Entre Orléans et Ancenis, les arches de pont ont livré les meilleurs comptes‑rendus au petit jour : fenêtre courte du premier clair jusqu’à ~09:00, postes marqués en fosses, cassures de courant et bords de bancs immergés en 3–8 m, majoritairement 4–6 m quand le débit pousse.
Les sondeurs affichent des échos serrés, plaqués au substrat, typiques d’un sandre collé aux ruptures. L’activité monte avec une eau légèrement colorée ; une crue élevée décale les poissons vers des zones plus calmes en 4–6 m. Les traces sur écran aident à isoler tombants et trous profonds, surtout sous les arches.
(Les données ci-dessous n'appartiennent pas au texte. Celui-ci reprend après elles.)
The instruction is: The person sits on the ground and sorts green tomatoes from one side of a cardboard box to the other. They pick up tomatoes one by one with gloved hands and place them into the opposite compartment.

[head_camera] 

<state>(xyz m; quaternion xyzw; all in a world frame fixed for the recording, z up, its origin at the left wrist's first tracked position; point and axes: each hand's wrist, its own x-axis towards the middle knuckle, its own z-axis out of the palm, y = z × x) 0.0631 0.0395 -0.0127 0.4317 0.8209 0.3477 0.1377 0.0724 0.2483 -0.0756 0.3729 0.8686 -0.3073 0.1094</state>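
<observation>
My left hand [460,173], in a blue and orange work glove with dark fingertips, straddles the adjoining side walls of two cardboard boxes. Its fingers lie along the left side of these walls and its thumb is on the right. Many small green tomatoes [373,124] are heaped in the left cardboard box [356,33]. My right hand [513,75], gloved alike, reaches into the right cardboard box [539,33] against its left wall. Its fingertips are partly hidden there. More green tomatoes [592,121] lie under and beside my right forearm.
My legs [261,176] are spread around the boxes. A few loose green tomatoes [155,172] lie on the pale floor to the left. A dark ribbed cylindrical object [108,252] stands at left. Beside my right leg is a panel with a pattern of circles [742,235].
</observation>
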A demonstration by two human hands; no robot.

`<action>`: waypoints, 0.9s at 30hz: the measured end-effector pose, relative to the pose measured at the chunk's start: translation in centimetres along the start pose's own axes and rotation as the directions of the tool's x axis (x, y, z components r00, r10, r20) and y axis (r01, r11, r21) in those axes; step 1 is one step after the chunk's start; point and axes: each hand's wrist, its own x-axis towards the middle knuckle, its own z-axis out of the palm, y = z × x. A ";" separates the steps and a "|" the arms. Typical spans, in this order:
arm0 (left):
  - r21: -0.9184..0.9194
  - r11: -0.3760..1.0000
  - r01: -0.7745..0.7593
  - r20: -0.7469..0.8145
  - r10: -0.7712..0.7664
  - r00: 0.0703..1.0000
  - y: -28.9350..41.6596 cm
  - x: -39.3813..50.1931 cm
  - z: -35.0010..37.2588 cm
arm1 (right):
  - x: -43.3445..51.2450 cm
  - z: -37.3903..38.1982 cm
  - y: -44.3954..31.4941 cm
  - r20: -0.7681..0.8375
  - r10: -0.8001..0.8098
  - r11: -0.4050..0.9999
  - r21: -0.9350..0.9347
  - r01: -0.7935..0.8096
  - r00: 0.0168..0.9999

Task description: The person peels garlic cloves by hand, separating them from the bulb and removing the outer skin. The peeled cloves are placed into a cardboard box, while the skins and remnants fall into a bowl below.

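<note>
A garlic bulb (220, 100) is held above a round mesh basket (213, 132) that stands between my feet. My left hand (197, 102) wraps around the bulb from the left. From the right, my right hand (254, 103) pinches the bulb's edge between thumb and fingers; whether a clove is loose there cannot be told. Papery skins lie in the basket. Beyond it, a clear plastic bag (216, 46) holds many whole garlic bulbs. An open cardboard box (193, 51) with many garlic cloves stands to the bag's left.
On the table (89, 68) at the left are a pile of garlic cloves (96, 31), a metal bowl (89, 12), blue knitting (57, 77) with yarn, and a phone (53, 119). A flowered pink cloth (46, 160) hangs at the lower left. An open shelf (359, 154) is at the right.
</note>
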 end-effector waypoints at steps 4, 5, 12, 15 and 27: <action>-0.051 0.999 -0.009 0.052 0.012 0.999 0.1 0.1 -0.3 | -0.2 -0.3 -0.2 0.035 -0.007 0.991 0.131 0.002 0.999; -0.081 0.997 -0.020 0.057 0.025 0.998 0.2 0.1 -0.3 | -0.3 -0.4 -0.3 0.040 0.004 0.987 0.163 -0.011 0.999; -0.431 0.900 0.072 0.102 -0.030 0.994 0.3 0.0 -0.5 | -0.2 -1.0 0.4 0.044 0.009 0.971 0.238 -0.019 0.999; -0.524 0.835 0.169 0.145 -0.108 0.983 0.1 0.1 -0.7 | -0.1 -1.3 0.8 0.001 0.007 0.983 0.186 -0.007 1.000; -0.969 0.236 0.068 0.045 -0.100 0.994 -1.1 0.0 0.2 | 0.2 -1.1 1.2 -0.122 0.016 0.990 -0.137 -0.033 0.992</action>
Animations qui ont pris à l'aube
Trois récupérations ressortent pour le vertical‑jig : descente lente en contact permanent du fond, en laissant la tête jig taper puis se reposer ; tapes sèches courtes pour déclencher le poisson collé aux arches ou à la fosse ; pauses au ras du fond juste après le contact, particulièrement efficaces sur les cassures aval et tombants profilés.
Montage pratique : canne courte et sensible, moulinet fluide pour maintenir un contact net, sondeur bien réglé pour trier fosses et tombants. Travailler les ruptures de courant et les rives aval, marquer les postes et multiplier les arrêts brefs sur les cassures identifiées.
Prises récentes : sandre majoritaire, brochet et perche en secondaires, silure parfois repéré dans les trous les plus profonds vers Ancenis. À l’aube, sous le pont, le trait du sonar se crispe, la tête jig touche le fond et le fil se tend : attaque brute et tape caractéristique.